Sorin Rădoi

Personal information
- Full name: Sorin Ionel Rădoi
- Date of birth: 16 January 1990 (age 35)
- Place of birth: Santarcangelo di Romagna, Italy
- Height: 1.82 m (6 ft 0 in)
- Position(s): Forward

Team information
- Current team: ACD Gambettola
- Number: 10

Youth career
- Argeș Pitești
- Forlì
- 0000–2009: Cesena

Senior career*
- Years: Team / Apps / (Gls)
- 2009–2011: Santarcangelo / 54 / (13)
- 2011: Siena / 0 / (0)
- 2011–2013: Pavia / 1 / (0)
- 2012: → Valenzana (loan) / 0 / (0)
- 2013–2015: Santarcangelo / 40 / (5)
- 2014: → Rimini (loan) / 9 / (1)
- 2015–2016: Ravenna / 34 / (6)
- 2016: Cuneo / 6 / (1)
- 2016–2017: Pinerolo / 16 / (5)
- 2017: Forlì / 11 / (2)
- 2017–2018: Lentigione Calcio / 14 / (5)
- 2018–2019: Delta Rovigo / 12 / (1)
- 2019–2020: ASD Diegaro
- 2020–2021: Fiorentino / 10 / (3)
- 2021: USD Classe
- 2021–: ACD Gambettola

= Sorin Rădoi (footballer, born 1990) =

Romanian footballer

Sorin Ionel Rădoi (born 16 January 1990) is an Italian-born Romanian professional footballer who currently plays for Promozione Emilia-Romagna side ACD Gambettola.

==Biography==
Rădoi started his professional career at Santarcangelo, where he won 2010–11 Serie D Group F. In June 2011 he was signed by Siena for €55,000. On the same day he left for A.C. Pavia for a peppercorn of €500. On 31 January 2012 Rădoi left for Valenzana in temporary deal.

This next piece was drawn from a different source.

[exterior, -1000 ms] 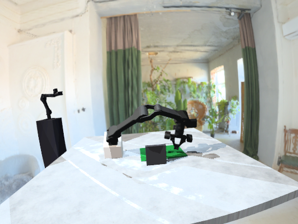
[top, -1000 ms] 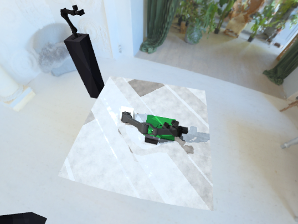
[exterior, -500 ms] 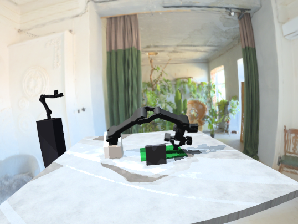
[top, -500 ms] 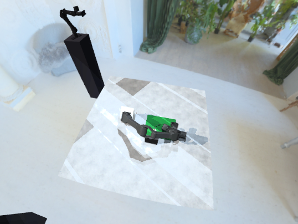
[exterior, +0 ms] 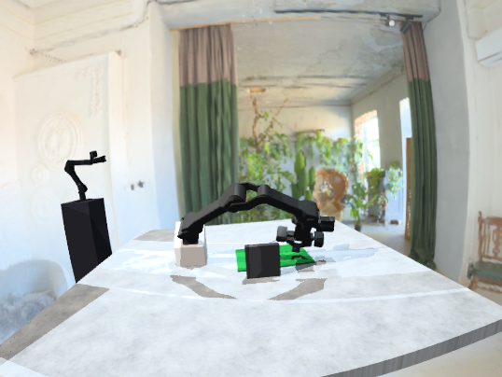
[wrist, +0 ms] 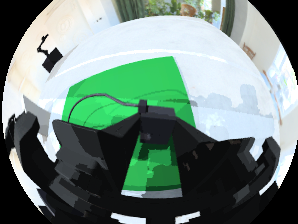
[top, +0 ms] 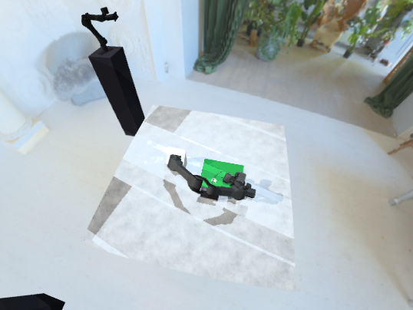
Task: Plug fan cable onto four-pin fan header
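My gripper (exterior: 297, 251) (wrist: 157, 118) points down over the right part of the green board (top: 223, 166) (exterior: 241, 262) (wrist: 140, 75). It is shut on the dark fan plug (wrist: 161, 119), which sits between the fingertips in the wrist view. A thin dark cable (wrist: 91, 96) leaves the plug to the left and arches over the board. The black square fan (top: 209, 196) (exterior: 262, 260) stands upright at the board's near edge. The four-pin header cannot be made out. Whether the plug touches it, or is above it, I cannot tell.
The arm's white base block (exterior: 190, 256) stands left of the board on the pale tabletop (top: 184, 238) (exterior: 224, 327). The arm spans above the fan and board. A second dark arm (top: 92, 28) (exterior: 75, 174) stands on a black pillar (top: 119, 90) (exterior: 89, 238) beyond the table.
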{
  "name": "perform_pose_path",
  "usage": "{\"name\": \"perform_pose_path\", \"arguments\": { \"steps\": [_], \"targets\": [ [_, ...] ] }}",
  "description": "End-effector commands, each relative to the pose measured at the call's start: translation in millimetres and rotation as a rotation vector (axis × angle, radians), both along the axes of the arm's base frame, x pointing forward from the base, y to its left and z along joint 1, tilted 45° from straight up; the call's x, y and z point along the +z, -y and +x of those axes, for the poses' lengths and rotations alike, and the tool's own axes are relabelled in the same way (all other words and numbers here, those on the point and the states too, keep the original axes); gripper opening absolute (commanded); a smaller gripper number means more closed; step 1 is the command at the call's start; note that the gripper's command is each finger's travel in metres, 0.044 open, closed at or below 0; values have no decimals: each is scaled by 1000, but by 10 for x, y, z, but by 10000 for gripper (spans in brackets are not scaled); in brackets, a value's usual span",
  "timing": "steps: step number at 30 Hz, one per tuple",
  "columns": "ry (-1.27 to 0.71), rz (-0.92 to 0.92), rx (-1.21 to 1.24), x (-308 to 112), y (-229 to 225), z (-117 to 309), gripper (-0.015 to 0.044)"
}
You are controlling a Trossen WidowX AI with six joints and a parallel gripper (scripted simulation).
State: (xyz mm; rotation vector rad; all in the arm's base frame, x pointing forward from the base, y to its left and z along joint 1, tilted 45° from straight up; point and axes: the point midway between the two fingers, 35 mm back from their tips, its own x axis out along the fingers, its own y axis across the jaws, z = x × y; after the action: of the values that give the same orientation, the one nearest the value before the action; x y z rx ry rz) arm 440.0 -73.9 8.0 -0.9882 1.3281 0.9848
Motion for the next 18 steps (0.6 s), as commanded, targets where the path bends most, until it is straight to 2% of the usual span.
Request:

In June 2012 Siena gave up the remain 50% registration rights to Pavia.

After no appearance for Pavia in 2012–13 Lega Pro Prima Divisione, Rădoi returned to Santarcangelo in co-ownership deal, with Andrea Parodi left for Pavia from Santarcangelo in a temporary deal. In June 2013 Pavia also gave up the remain 50% registration rights. Circa 9 January 2014 he left for Rimini.